Sarebbe bene che si ragionasse anche di questo mentre si aspetta di vedere se, quando e come gli annunci diventeranno realtà. E a questo proposito, una possibilità per dare forma trasparente, stabile e autonoma alla cooperazione locale con UniPG è rappresentata dalla costituzione di una Fondazione di ricerca, un organismo partecipato dagli stakeholders locali che acquisisca un suo patrimonio in forma stabile in base al quale contribuire alla ricerca da sviluppare a Terni.

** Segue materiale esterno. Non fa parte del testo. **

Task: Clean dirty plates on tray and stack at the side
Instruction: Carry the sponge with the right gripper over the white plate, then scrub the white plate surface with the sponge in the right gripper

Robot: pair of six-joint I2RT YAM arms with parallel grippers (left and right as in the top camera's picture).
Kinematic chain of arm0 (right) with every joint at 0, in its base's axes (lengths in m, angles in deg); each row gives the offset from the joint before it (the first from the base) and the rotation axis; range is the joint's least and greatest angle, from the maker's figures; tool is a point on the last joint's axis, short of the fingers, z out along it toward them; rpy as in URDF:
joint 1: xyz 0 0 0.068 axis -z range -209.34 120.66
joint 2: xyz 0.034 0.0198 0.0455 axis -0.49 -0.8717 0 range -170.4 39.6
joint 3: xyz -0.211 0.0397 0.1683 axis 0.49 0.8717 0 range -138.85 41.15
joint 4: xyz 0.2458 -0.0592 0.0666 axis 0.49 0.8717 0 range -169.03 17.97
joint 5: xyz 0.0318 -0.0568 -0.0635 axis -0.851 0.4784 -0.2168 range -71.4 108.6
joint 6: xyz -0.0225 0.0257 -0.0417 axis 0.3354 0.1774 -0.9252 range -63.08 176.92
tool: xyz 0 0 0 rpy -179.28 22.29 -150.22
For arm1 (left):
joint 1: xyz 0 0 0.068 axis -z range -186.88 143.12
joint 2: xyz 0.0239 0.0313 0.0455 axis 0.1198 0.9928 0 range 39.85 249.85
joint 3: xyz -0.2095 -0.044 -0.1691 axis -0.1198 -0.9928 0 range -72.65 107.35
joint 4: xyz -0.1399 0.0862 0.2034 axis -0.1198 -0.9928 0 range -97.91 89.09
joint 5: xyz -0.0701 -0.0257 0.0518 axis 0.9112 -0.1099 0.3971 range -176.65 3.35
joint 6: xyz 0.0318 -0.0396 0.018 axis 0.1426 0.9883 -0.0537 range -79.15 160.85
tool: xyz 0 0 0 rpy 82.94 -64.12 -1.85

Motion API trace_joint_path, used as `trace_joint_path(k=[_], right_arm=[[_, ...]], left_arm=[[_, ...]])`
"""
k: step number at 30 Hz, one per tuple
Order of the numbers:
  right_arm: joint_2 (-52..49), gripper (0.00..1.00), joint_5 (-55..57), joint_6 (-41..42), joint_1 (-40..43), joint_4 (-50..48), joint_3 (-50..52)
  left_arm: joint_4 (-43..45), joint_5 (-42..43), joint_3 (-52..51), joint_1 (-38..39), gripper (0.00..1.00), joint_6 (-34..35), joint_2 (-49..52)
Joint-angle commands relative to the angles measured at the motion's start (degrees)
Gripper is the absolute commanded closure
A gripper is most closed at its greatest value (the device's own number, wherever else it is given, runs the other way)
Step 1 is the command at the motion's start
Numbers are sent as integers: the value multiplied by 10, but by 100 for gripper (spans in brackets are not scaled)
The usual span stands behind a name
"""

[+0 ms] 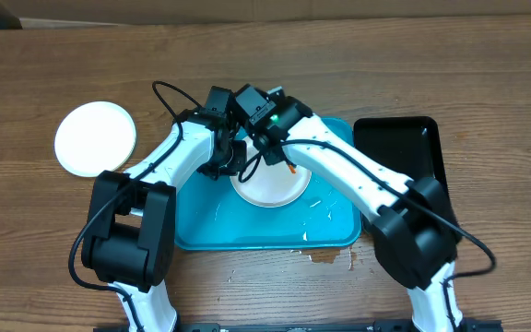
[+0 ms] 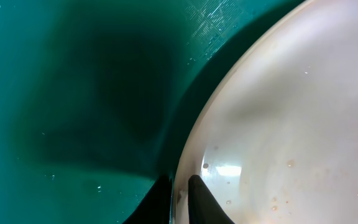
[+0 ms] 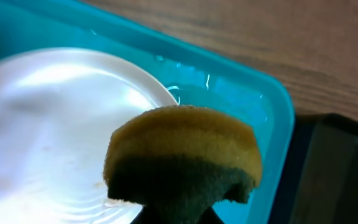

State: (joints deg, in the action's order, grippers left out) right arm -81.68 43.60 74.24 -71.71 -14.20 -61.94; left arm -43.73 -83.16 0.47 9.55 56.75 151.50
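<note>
Glossy round plate (image 3: 55,124) on wet turquoise tray (image 3: 253,106); porous yellow-green sponge (image 3: 185,149).

The worktop (image 1: 358,55) is brown wood with the grain running side to side. Three things lie directly on it. A turquoise tray (image 1: 201,231) sits in the middle, in front of the two arms. A narrower black tray (image 1: 399,148) lies just beside its right edge (the arm covers part of that seam, so it is unclear whether the two touch). A round white plate (image 1: 95,138) lies well apart on the left, flat on the bare wood. At the turquoise tray's near right corner the wood shows a small dark patch (image 1: 332,257), possibly wet.
</note>
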Motion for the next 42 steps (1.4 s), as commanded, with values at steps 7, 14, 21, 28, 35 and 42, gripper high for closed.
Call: trace_joint_path(k=[7, 14, 21, 28, 35, 42], right_arm=[[-37, 96, 20, 24, 4, 2, 8], [-46, 96, 9, 37, 4, 1, 8], [-68, 91, 9, 37, 6, 0, 8], [-68, 83, -31, 56, 22, 3, 8], [-68, 76, -56, 54, 40, 4, 8], [-68, 78, -67, 52, 43, 16, 7]], left_arm=[[0, 6, 0, 1, 84, -5, 6], [0, 6, 0, 1, 84, -5, 6], [0, 6, 0, 1, 83, -5, 6], [0, 6, 0, 1, 83, -5, 6], [0, 6, 0, 1, 82, -5, 6], [0, 6, 0, 1, 82, -5, 6]])
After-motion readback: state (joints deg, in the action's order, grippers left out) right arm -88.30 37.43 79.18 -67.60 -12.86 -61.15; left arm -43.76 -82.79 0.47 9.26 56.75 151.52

I soggetti locali interessati a cooperare potrebbero contribuire alla creazione di tale patrimonio e avrebbero una voce nella programmazione degli investimenti di ricerca. Questa Fondazione, finalizzata a supportare la ricerca a Terni, avrebbe il compito di interloquire e cooperare con UniPG e, in prospettiva, perché no, con eventuali altri enti o Atenei interessati a portare progetti significativi nella realtà locale. Lo sviluppo dei progetti di ricerca rimarrebbe di esclusiva competenza dell’università, in particolare del dipartimento con sede a Terni. Una proposta del genere era già stata avanzata in uno studio del 2012 promosso dalla Diocesi sul futuro dell’Università a Terni, ma i tempi non erano allora maturi perché nessuno dei soggetti coinvolti fu disposto a riconoscere gli evidenti limiti, se non il fallimento, di quella prima fase. Ora, per iniziativa di UniPG, siamo di fronte a una discontinuità, che offre a Terni un’opportunità come raramente si offrono: UniPG ha deciso non di ritirarsi ma di rilanciare su Terni. E tuttavia, per superare gli slogan e mettere a terra gli impegni facendone davvero un’occasione di “reciproco sviluppo”, non si può eludere il nodo decisivo e non banale della forma della cooperazione tra l’Ateneo, il dipartimento e la comunità locale.